Carmen y Marta se abrazaron a sus parejas
llorando. Mientras se despedían Susana se alejó y se fue hacia el mar,
éste lucia un color azul oscuro y Susana presintió su tristeza. Las olas
se alargaron para besar por última vez los pies de ella mientras le
susurraban su nombre con una suavidad que quebró el alma a Susana. Sus
lágrimas rodaron por sus mejillas, una brisa surgida de la nada acaricio
su rostro secando sus lágrimas. Comprendió que el mar, su amante, no
quería verla llorar. Pero en aquella playa, en aquel mar y sobre esa arena
Susana había abandonado sus últimos vestigios de inocencia. El mar, su mar
le había trasformado en una mujer completa de cuerpo y alma. Se volvió
para que su amor no la viera llorar de nuevo y se alejo con el corazón
adormecido.
EPILOGO
Carmen
se caso con el chico que había conocido en aquel verano y ejerció como
profesora de instituto. Llegando a tener “enanos”
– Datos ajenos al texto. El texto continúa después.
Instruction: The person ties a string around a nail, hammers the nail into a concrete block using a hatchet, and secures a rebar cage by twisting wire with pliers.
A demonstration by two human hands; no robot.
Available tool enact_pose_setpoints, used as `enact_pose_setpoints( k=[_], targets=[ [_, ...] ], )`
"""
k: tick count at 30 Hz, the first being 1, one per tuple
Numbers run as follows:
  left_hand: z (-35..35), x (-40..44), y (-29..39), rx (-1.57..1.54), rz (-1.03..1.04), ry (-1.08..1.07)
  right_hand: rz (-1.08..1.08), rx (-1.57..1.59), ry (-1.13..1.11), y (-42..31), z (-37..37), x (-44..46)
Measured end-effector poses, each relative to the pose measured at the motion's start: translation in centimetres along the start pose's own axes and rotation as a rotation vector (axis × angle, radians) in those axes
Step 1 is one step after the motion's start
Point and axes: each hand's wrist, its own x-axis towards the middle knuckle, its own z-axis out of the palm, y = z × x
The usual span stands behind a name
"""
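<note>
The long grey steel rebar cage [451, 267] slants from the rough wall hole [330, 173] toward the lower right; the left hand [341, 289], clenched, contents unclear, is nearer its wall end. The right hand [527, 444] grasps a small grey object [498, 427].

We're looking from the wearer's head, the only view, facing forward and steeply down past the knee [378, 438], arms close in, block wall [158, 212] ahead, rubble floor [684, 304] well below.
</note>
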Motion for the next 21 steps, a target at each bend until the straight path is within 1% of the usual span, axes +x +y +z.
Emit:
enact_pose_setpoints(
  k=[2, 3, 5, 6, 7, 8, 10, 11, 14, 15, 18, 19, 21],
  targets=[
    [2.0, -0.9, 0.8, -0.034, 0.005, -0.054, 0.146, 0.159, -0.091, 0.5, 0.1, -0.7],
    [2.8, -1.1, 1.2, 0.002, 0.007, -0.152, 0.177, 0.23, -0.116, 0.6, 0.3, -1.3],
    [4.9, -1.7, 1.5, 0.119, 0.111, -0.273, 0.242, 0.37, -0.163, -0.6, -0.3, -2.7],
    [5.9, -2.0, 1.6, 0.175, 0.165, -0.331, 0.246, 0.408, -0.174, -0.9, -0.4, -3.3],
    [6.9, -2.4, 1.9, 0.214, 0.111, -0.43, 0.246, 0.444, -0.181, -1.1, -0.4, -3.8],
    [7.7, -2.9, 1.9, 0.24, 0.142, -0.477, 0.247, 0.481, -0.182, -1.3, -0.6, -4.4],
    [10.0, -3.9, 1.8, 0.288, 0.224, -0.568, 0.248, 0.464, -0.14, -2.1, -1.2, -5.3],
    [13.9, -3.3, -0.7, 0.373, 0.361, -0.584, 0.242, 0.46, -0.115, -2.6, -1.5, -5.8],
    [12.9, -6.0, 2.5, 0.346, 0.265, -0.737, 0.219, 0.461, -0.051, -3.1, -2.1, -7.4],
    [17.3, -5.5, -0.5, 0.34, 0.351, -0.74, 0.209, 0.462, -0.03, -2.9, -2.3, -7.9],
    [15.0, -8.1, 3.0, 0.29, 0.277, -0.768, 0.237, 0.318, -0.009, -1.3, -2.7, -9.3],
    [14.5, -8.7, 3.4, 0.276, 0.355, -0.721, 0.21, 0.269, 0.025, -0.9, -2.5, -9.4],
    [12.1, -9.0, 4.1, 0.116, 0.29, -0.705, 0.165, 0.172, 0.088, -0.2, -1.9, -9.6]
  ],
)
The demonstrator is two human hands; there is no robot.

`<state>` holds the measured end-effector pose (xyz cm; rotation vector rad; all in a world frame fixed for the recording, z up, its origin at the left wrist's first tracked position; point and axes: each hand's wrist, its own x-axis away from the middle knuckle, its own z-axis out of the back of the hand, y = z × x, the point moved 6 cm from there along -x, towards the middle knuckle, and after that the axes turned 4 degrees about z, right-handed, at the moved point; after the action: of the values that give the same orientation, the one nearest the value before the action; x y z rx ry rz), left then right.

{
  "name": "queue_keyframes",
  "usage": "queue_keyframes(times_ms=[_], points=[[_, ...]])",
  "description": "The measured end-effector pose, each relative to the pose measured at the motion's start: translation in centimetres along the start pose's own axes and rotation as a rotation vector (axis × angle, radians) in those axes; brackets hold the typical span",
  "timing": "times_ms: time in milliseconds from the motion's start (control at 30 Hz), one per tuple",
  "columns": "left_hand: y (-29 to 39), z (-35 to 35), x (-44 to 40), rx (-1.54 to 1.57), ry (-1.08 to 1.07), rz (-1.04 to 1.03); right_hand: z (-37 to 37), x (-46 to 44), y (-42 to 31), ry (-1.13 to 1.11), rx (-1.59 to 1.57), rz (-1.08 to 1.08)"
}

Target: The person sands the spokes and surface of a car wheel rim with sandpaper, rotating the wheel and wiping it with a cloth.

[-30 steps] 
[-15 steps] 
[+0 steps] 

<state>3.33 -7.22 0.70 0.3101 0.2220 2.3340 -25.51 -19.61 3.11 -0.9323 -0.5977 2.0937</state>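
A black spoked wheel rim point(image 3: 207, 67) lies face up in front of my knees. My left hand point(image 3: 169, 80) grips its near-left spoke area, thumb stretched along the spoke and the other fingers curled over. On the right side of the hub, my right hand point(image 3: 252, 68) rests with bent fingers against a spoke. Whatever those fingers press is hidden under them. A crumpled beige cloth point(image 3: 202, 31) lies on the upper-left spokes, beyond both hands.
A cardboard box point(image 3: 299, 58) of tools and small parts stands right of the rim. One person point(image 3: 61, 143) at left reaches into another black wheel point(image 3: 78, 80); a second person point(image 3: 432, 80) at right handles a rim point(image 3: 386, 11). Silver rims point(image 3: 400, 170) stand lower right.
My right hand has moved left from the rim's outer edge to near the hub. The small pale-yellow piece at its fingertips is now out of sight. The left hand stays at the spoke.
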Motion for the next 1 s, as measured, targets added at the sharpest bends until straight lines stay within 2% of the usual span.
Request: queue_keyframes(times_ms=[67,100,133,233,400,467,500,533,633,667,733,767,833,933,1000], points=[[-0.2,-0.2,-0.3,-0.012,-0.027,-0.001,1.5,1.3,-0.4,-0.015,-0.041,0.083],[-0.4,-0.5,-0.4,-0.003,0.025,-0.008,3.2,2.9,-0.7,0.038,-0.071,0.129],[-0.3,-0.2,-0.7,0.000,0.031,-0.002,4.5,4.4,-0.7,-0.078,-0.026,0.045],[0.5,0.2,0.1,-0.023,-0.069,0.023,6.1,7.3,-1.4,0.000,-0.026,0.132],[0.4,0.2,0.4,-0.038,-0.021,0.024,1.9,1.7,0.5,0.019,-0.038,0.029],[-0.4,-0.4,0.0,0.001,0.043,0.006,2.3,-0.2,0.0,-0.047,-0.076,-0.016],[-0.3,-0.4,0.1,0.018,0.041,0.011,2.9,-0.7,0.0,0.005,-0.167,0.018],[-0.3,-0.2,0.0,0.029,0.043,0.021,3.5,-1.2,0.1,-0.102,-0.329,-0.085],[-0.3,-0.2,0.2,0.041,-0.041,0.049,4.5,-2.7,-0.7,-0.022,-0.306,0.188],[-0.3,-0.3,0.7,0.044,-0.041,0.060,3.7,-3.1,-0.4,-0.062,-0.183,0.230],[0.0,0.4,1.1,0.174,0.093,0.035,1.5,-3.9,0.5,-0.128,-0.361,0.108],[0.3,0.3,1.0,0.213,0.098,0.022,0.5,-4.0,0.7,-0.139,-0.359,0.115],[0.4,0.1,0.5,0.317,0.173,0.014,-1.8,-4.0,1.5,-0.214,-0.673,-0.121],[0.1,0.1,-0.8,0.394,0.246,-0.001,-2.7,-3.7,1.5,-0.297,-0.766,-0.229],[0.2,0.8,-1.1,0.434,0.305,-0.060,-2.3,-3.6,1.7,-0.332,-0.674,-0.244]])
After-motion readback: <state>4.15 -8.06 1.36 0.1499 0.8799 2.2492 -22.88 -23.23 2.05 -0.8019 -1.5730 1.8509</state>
Como cariñosamente le llamaban y fue
feliz. Recordando sus correrías juveniles con risas y un poco de nostalgia
pero nunca con tristeza.
Marta también se caso con aquel chico que
conoció en la playa. Sus ideas solidarias le contagiaron y ambos se fueron
como voluntarios a la India como miembros de una ONG.
Susana se convirtió en fotógrafa
profesional recorriendo el mundo plasmando con su cámara toda su belleza.
Fue la mejor en su oficio. En uno de sus viajes conoció a un intrépido
periodista de quien se enamoro profundamente. En la actualidad viven
juntos protegidos por un inmenso amor. Un amor que Susana entregaba sin
reservas tal y como ella había aprendido en aquella semana. Aunque nunca
volvió al lugar donde había veraneado jamás olvido el mar. Pero su
espíritu, su suave rumor y su eterno amor la acompañarían siempre. El mar
le despertó su extraordinaria alma de mujer.
Las tres amigas nunca perdieron el
contacto entre ellas, practicando su lema todas para una y una para
todas. Carmen. Marta y Susana eran conscientes que las vacaciones que
pasaron juntas en 1980 les marco sus vidas.